▸ TASK DIRECTIONS: Return only the stretch of the material below that begins with the line containing "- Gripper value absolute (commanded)" and ends with the line containing "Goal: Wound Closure", exactly; both of those lines belong to it.

________________________

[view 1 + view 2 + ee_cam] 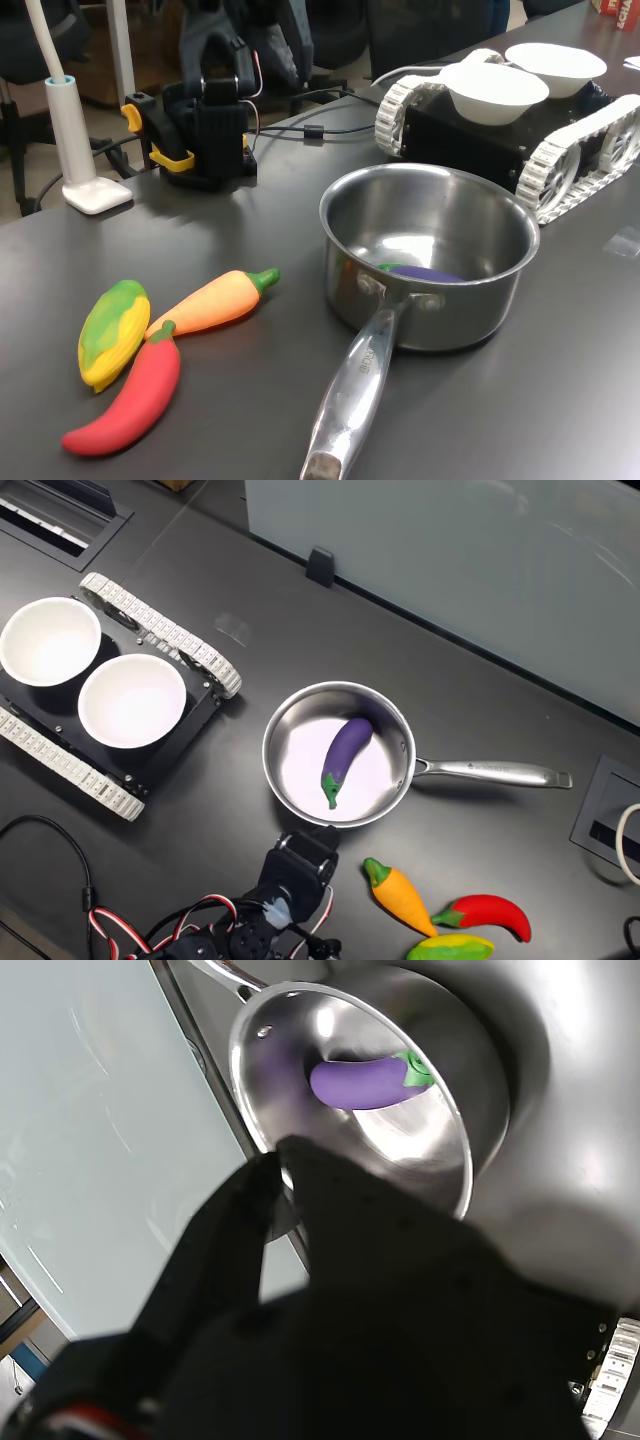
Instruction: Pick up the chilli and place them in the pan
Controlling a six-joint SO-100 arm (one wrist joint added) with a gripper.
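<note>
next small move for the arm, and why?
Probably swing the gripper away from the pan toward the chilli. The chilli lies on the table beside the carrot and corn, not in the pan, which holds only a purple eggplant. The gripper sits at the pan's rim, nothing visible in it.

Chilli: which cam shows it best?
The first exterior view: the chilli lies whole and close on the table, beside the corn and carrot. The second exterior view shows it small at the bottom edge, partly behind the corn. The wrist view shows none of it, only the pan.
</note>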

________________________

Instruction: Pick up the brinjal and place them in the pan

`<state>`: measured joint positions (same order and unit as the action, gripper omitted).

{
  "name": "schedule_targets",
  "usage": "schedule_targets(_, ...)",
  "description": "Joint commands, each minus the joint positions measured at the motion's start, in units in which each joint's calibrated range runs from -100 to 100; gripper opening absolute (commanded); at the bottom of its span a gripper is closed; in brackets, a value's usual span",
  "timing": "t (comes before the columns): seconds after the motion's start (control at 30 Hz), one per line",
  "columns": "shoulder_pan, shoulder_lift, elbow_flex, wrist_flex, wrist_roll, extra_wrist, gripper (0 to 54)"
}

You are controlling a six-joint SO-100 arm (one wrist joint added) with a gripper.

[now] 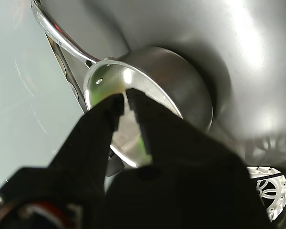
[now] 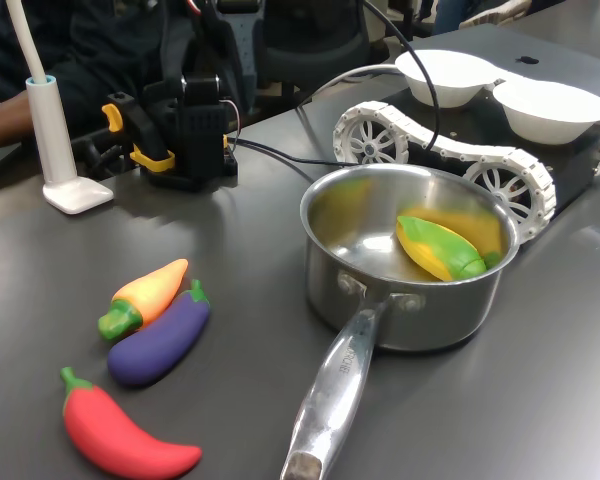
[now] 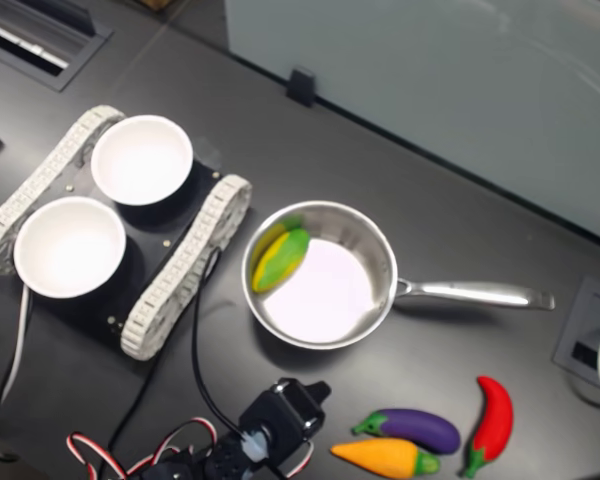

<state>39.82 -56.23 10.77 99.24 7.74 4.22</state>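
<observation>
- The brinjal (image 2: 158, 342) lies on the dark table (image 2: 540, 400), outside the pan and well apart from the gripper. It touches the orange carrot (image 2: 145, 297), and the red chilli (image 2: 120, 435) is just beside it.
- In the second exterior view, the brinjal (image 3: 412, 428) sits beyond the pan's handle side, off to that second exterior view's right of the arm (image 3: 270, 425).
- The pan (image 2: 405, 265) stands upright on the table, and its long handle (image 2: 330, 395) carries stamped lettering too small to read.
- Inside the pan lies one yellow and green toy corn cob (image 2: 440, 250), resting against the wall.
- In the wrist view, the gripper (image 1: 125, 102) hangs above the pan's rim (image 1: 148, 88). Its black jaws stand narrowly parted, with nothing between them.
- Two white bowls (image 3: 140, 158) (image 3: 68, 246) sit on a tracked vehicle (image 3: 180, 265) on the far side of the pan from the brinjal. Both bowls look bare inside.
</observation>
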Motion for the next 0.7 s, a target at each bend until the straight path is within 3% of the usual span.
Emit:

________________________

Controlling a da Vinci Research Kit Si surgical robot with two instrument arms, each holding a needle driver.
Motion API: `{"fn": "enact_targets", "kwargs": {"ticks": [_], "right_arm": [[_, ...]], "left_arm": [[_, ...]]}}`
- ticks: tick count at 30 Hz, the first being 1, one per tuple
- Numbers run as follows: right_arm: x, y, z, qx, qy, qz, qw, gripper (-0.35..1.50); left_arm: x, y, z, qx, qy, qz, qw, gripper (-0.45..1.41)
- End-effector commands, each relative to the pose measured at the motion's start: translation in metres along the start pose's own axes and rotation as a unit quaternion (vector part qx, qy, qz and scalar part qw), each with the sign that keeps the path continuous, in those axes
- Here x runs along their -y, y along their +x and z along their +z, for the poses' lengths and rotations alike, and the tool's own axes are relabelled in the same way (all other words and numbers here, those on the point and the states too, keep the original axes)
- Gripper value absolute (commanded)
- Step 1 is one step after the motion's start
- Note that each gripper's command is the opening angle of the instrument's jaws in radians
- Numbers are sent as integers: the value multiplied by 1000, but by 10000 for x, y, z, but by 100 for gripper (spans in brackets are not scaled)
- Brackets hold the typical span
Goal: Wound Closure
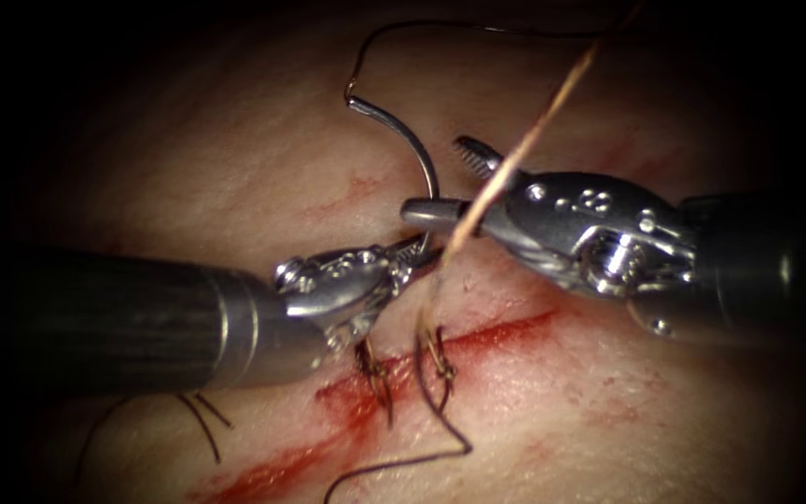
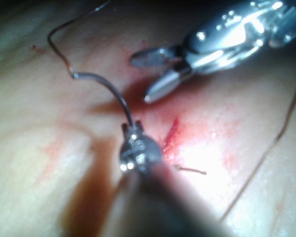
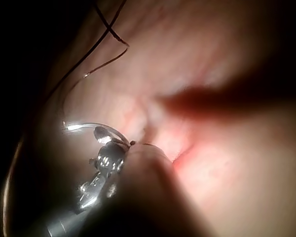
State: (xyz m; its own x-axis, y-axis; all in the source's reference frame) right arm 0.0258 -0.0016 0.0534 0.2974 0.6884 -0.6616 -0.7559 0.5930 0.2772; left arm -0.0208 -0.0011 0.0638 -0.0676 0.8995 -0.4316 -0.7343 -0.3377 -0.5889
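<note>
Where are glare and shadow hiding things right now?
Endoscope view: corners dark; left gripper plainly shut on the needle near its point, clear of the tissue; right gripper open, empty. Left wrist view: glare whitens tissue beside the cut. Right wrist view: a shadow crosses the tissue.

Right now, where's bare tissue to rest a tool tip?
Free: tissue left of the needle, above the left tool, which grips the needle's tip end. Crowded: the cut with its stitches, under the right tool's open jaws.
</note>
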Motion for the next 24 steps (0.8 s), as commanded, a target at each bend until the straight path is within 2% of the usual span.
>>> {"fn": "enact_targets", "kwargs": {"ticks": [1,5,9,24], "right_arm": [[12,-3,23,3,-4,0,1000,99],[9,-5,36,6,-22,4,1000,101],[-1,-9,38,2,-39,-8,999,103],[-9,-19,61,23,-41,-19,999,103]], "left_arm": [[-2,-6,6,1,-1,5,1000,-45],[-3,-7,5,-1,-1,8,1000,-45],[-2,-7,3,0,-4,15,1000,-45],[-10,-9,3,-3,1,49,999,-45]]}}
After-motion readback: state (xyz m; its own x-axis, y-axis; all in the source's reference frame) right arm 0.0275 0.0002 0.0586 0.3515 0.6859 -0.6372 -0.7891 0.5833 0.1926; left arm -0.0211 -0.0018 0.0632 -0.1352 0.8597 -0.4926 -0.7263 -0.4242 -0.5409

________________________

▸ COMPLETED EXERCISE:
- Gripper value absolute (commanded)
- Step 1 is one step after the motion's start
- Note that each gripper's command is the opening angle of the instrument's jaws in radians
- Numbers are sent as integers: the value multiplied by 1000, but by 10000 for x, y, z, but by 100 for gripper (spans in brackets are not scaled)
- Brackets hold the typical span
Goal: Wound Closure

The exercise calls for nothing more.